** Aim of the task **
Could you reproduce, word for word, everything below from the line containing "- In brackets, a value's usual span" down to the line containing "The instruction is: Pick", with both of those lines included and no others?

** Provided data **
──────
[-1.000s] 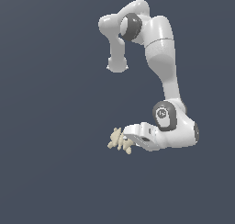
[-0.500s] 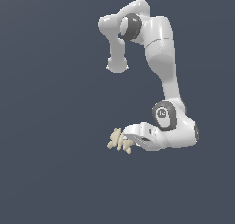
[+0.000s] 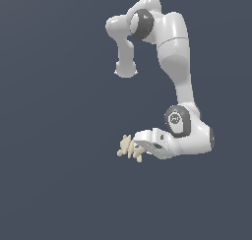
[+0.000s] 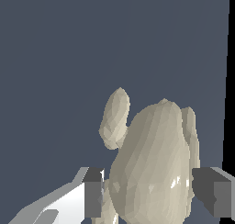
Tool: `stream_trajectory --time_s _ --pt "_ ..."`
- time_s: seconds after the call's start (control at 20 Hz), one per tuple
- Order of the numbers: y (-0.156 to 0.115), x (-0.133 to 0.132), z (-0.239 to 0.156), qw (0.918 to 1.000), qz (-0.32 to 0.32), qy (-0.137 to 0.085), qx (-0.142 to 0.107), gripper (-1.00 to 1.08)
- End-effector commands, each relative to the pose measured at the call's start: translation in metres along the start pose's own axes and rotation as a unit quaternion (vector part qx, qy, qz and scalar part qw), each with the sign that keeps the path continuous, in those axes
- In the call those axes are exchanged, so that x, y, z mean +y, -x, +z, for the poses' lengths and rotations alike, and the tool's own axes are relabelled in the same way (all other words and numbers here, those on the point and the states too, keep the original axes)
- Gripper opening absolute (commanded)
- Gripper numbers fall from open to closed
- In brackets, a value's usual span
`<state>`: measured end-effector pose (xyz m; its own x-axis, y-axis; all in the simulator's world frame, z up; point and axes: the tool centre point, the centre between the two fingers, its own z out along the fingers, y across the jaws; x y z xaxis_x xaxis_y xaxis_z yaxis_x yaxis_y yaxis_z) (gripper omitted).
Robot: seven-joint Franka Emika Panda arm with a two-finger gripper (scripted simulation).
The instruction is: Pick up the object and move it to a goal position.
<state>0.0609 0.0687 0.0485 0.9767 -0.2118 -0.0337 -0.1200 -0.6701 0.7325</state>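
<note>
The object [image 3: 127, 146] is a small cream-beige cluster of pointed lobes, low in the exterior view, right at the tip of the white arm's hand. My gripper [image 3: 136, 148] reaches it from the exterior view's right, with the hand lying nearly level. In the wrist view the object [image 4: 151, 163] fills the space between the two dark fingers [image 4: 93, 198], and each pad sits against one of its sides. My gripper [image 4: 151, 195] is shut on it. One lobe [image 4: 115, 117] sticks out past the fingertips.
A plain dark grey-blue background surrounds everything in both views. The arm's upper links [image 3: 167, 42] rise above the hand, and the elbow [image 3: 189, 131] bulges to the exterior view's right.
</note>
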Motion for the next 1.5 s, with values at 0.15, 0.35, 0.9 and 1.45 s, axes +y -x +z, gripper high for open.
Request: stream_trajectory --time_s 0.15,0.35,0.9,1.45 --pt "0.018 -0.001 -0.008 1.0 0.0 0.0 0.0 -1.0" --pt "0.039 -0.002 -0.018 1.0 -0.001 0.0 0.0 -1.0" --pt "0.12 -0.005 -0.055 1.0 -0.001 0.002 -0.001 -1.0" --pt "0.193 -0.009 -0.092 1.0 0.0 0.004 -0.003 -1.0"
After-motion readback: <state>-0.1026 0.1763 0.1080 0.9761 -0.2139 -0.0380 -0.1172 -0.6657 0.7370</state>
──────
** Exercise solution **
- In brackets, a value's usual span
`<state>`: measured end-effector pose (xyz m; its own x-axis, y-axis; all in the simulator's world frame, z up; point and axes: the tool centre point, the centre between the two fingers, its own z out along the fingers, y across the jaws; x y z xaxis_x xaxis_y xaxis_z yaxis_x yaxis_y yaxis_z) (gripper omitted).
Robot: seven-joint Franka Emika Panda arm with a two-finger gripper (scripted simulation).
The instruction is: Pick up the object and move it to a goal position.

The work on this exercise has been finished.